Rebirth and sprouting and earth’s bounty are bubbling with heated passionate energy to be expressed.
Bring it! Bring it all!
“It was such a spring day as breathes into a man an ineffable yearning, a painful sweetness, a longing that makes him stand motionless, looking at the leaves or grass, and fling out his arms to embrace he knows not what.”
-John Galsworthy
“When spring came, even the false spring, there were no problems except where to be happiest. The only thing that could spoil a day was people and if you could keep from making engagements, each day had no limits. People were always the limiters of happiness except for the very few that were as good as spring itself.”
― Ernest Hemingway, A Moveable Feast
Nature’s peace and the knowing that dawn comes after night, and spring after winter, brings solace and serenity in all ways,
always…
“Climb the mountains and get their good tidings. Nature’s peace will flow into you as sunshine flows into trees. The winds will blow their own freshness into you, and the storms their energy, while cares will drop off like autumn leaves.”
-John Muir
“Those who contemplate the beauty of the earth find reserves of strength that will endure as long as life lasts. There is something infinitely healing in the repeated refrains of nature – the assurance that dawn comes after night, and spring after winter.”

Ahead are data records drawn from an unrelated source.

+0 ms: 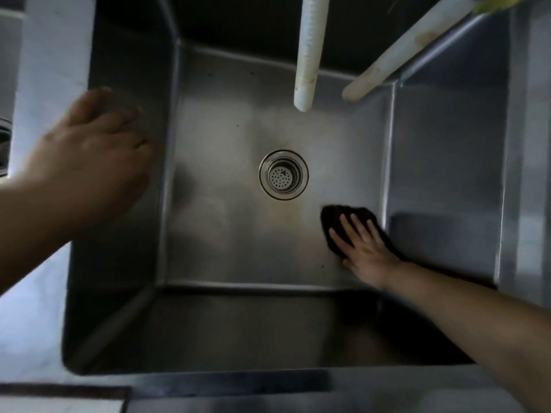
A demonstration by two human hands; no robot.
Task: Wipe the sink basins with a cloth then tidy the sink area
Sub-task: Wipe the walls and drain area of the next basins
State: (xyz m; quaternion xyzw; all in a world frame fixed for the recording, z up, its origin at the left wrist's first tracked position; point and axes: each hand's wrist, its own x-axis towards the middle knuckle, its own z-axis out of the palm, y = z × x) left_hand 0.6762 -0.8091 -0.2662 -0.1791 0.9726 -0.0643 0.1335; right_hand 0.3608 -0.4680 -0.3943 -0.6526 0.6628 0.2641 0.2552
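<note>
While the left hand (92, 150) blurs, right hand (362, 245) presses cloth (334, 219) flat near basin wall (441, 162).

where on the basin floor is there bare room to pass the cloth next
Bare floor lies left of the drain, toward the left wall, and along the near edge. The back strip is hemmed by two white spouts overhead. The right hand presses the dark cloth flat in the right near corner.

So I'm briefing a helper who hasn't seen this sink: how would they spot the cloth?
Look into the square stainless-steel sink basin, then right of its round perforated drain strainer, near the right wall. The dark brown cloth lies flat on the floor under the right hand; it is the only dark, soft thing there.
</note>
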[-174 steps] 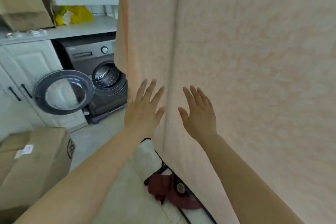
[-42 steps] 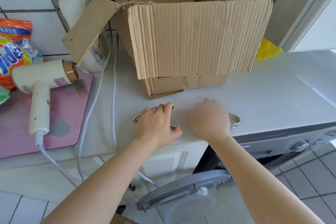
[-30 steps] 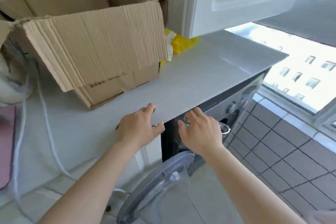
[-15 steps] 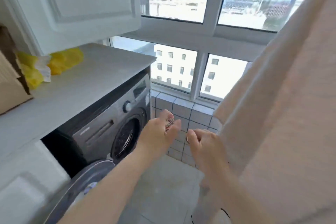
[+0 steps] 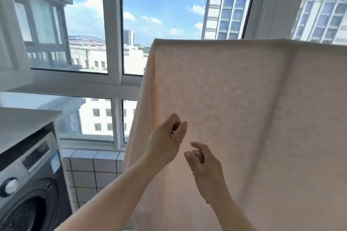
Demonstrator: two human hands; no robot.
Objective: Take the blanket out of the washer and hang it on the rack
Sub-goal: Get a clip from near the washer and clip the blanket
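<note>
I see the peach blanket [image 5: 244, 118] draped over a rail, hanging in front of the window [image 5: 112, 43]. Before the blanket, my left hand [image 5: 167, 140] pinches a small metal clip [image 5: 176, 127]; my right hand [image 5: 203, 165] grips another (partly hidden). The washer [image 5: 32, 184] stands lower left of the blanket.

pale peach blanket [image 5: 234, 103] — draped flat, hanging smooth, right of dark grey washer [image 5: 32, 180] — drum open

Bright daylight pours through white-framed windows [image 5: 112, 43] showing tall buildings [image 5: 225, 5] and blue sky, above a white-tiled low wall [image 5: 93, 170].
</note>
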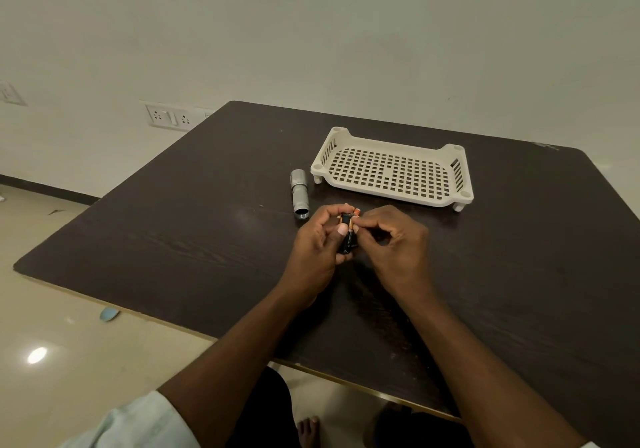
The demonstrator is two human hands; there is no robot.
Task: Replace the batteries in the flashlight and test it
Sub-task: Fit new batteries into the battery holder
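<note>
At frame centre, a small black battery holder (347, 236) with copper-topped cells is gripped by the left hand (317, 245) and pinched at its top by the right hand (394, 240) — rigid, light, probably slippery. The open flashlight (300, 194) lies just above. The basket (393, 167), upper right, is seen empty.

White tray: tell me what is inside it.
Nothing shows inside the white tray; only its perforated floor, with the dark table visible through the holes. The raised rims hide little.
</note>
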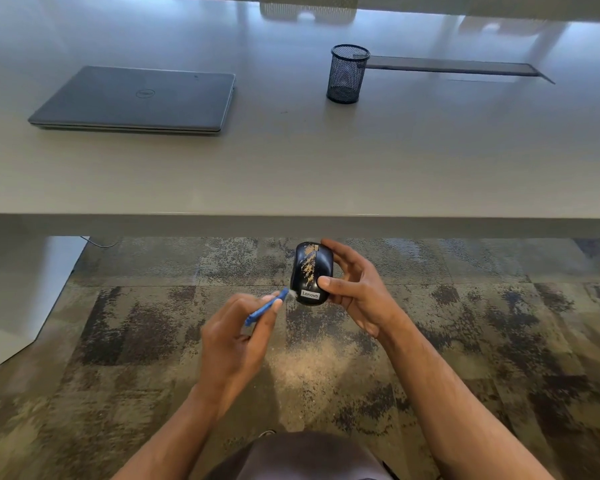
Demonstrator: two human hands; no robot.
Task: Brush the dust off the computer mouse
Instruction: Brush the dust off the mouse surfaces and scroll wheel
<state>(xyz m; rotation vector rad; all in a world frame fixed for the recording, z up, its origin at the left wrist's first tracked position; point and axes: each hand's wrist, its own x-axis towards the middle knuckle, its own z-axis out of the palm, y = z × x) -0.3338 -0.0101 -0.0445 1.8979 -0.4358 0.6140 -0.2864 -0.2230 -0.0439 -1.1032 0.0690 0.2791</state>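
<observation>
The right hand [355, 292] grips a dusty black mouse [311, 271] between thumb and fingers, held in the air below the desk's [291, 168] near edge, above the carpet [153, 323]. The left hand [236, 341] pinches a small blue brush [265, 308], its pale bristles touching the mouse's near end by the label. On the desk, a closed laptop [136, 98] lies toward the far left, a mesh pen cup [347, 73] near the far edge.
</observation>
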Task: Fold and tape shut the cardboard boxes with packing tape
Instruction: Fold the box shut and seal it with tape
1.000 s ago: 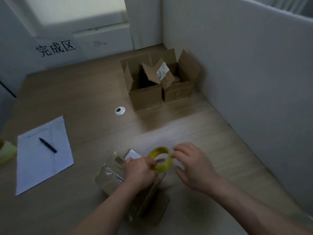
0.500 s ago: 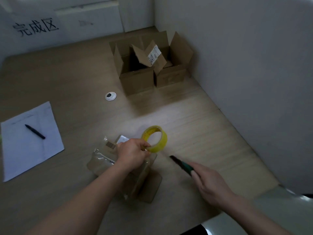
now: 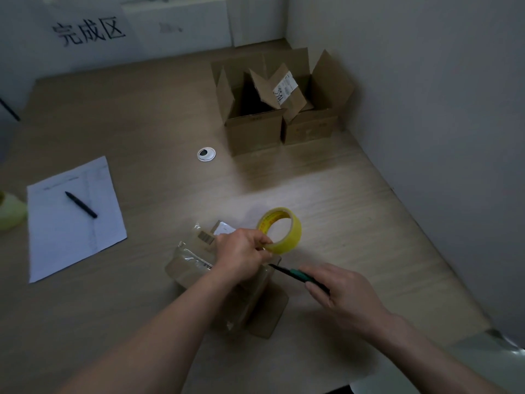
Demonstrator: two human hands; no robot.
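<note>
wall sign (image 3: 88,32) "完成区", left hand (image 3: 241,258) gripping tape roll (image 3: 279,231)

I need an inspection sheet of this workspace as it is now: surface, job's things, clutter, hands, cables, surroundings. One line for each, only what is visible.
Surface: wooden table, dimly lit, with a brighter patch in the middle.
Job's things: yellow tape roll held upright above a small cardboard box already wrapped in clear tape; two open cardboard boxes at the far right corner, flaps up.
Clutter: paper sheet with a black pen on it; pale green object at the left edge.
Hands: left hand pinches the roll; right hand grips a green-handled cutter, its tip near the roll.
Cables: nothing seen; a cable grommet sits in the table.
Surroundings: white partition walls; Chinese characters on the rear one.
</note>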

This event was met with dismay by every other human that I know – but not by me!
Why can’t I get enough snow? I’m not ready for winter to be over…
(I haven’t said this out loud to any other person).
The writer, Rick Bass
understands what snow can mean, does mean, to this human be-ing (me). I was reading his Winter (notes from Montana) this afternoon as the big flakes fell steadily and silently down.
Continually. Rhythmically. Silently. Magically.
Bass writes from his perspective as a native Texan of his first Montana winter and his immersion in snow:
“I’ll never get used to snow – how slowly it comes down, how the world seems to slow down, how time slows… I don’t mind the cold. The beauty is worth it”.
“I watch individual flakes; I peer up through the snow and see the blank infinity from which it comes; I listen to the special silence it creates.”
“I stand outside in the snow for long periods of time, in the middle of it, looking out: I cannot believe I am so rich, getting all this snow…. Everything’s so quiet.”
“It’s more like an afterlife. I never dreamed I would live in a hard country away from people, with such quietness.”
Re-reading, then typing his words, helps me to understand why I’m hanging on to winter and to snow. I crave more of that special silence, that feeling of richness, that comes in the sweetness of falling flakes and under the snow blanket they create. Even with the slowing of time, the season went so quickly, too fast.
Spring will come and I will relish the unearthing and the rebirth all ‘round. But not yet. For a few more days let me feel all the depth, serenity and solitude of winter.